Re: BiqQueryIO.write and Wait.on

Chaim Turkel Thu, 05 Jul 2018 08:37:42 -0700

yes, i must say i have been waiting for this for over 6 months, it
would help a lot
chaim
On Tue, Jul 3, 2018 at 5:14 PM Eugene Kirpichov <kirpic...@google.com> wrote:
>
> Awesome!! Thanks for the heads up, very exciting, this is going to make a lot 
> of people happy :)
>
> On Tue, Jul 3, 2018, 3:40 AM Carlos Alonso <car...@mrcalonso.com> wrote:
>>
>> + dev@beam.apache.org
>>
>> Just a quick email to let you know that I'm starting developing this.
>>
>> On Fri, Apr 20, 2018 at 10:30 PM Eugene Kirpichov <kirpic...@google.com> 
>> wrote:
>>>
>>> Hi Carlos,
>>>
>>> Thank you for expressing interest in taking this on!
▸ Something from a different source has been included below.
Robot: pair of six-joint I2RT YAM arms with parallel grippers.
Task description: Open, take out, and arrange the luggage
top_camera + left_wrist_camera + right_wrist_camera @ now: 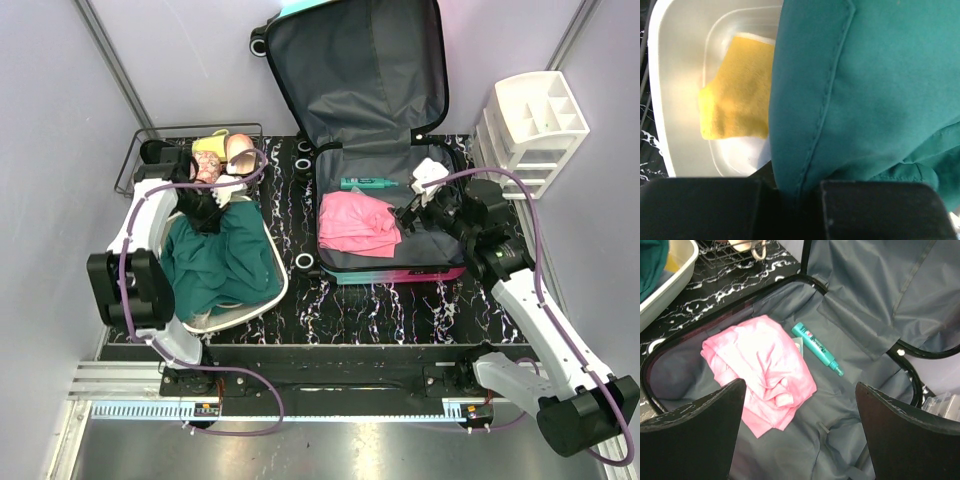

Let me give you a few 
>>> pointers to start, and I'll be happy to help everywhere along the way.
>>>
>>> Basically we want BigQueryIO.write() to return something (e.g. a 
>>> PCollection) that can be used as input to Wait.on().
>>> Currently it returns a WriteResult, which only contains a 
>>> PCollection<TableRow> of failed inserts - that one can not be used 
>>> directly, instead we should add another component to WriteResult that 
>>> represents the result of successfully writing some data.
>>>
>>> Given that BQIO supports dynamic destination writes, I think it makes sense 
>>> for that to be a PCollection<KV<DestinationT, ???>> so that in theory we 
>>> could sequence different destinations independently (currently Wait.on() 
>>> does not provide such a feature, but it could); and it will require 
>>> changing WriteResult to be WriteResult<DestinationT>. As for what the "???" 
>>> might be - it is something that represents the result of successfully 
>>> writing a window of data. I think it can even be Void, or "?" (wildcard 
>>> type) for now, until we figure out something better.
>>>
>>> Implementing this would require roughly the following work:
>>> - Add this PCollection<KV<DestinationT, ?>> to WriteResult
>>> - Modify the BatchLoads transform to provide it on both codepaths: 
>>> expandTriggered() and expandUntriggered()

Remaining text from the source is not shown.